# Activity:
How does the data below read from its first line through the line containing "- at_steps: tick"? Print those lines exactly.

______

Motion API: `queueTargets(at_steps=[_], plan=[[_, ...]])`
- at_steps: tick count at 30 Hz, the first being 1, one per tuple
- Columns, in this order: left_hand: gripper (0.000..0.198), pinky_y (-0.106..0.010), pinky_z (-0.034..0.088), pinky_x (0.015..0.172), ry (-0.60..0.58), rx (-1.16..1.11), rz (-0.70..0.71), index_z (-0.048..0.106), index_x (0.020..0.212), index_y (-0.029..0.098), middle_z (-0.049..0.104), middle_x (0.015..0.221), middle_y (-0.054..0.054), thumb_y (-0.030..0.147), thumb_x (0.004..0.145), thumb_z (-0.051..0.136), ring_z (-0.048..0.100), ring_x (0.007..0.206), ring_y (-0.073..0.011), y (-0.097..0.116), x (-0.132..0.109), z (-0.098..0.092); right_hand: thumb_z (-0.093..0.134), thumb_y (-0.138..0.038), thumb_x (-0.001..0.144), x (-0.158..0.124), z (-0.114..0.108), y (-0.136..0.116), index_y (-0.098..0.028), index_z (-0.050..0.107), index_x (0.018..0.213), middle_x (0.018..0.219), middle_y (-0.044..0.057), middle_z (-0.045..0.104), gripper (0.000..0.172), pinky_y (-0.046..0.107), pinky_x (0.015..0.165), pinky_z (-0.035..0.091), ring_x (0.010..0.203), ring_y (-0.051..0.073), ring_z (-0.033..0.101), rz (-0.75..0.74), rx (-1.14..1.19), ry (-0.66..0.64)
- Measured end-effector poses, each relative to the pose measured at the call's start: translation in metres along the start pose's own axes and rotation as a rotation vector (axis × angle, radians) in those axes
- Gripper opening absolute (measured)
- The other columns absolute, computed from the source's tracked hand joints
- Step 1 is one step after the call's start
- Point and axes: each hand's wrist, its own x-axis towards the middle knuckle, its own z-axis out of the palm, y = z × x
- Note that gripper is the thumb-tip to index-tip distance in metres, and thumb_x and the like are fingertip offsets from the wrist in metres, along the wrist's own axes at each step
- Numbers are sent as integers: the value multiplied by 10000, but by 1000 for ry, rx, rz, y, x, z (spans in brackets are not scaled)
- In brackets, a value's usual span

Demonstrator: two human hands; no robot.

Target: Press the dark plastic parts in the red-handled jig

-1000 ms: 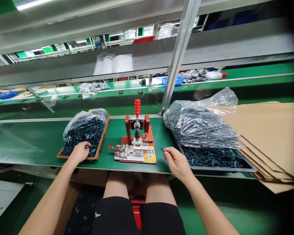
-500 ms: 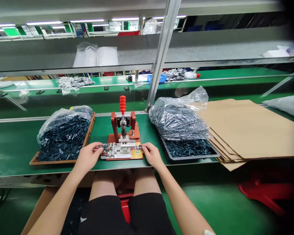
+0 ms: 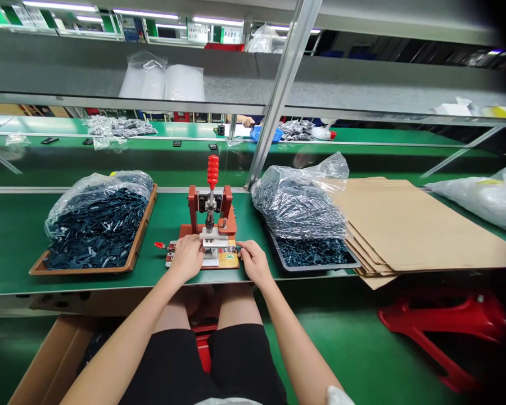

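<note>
A small red hand press [image 3: 209, 212] with an upright red-handled lever [image 3: 213, 171] stands on the green bench in front of me. My left hand [image 3: 189, 257] lies over the metal fixture at the press base, fingers curled down on it. My right hand [image 3: 252, 261] pinches something small at the fixture's right end, by a yellow label; I cannot make out what it is. A brown tray [image 3: 140, 236] of dark parts under plastic sits to the left. A dark tray [image 3: 320, 264] of similar parts, with a bag on it, sits to the right.
Flat cardboard sheets [image 3: 413, 225] are stacked at the right. A metal post [image 3: 278, 95] rises behind the press. A red stool [image 3: 442, 326] lies on the floor at the right, and an open carton [image 3: 46, 365] stands at lower left. A conveyor with bagged parts runs behind.
One second ago my left hand was in the left tray and my right hand near the right tray holding a small part. Both hands have since come to the press fixture.
</note>
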Motion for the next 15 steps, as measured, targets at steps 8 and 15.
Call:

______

# Task answer:
Motion API: `queueTargets(at_steps=[_], plan=[[_, ...]])`
- at_steps: tick count at 30 Hz, the first being 1, one per tuple

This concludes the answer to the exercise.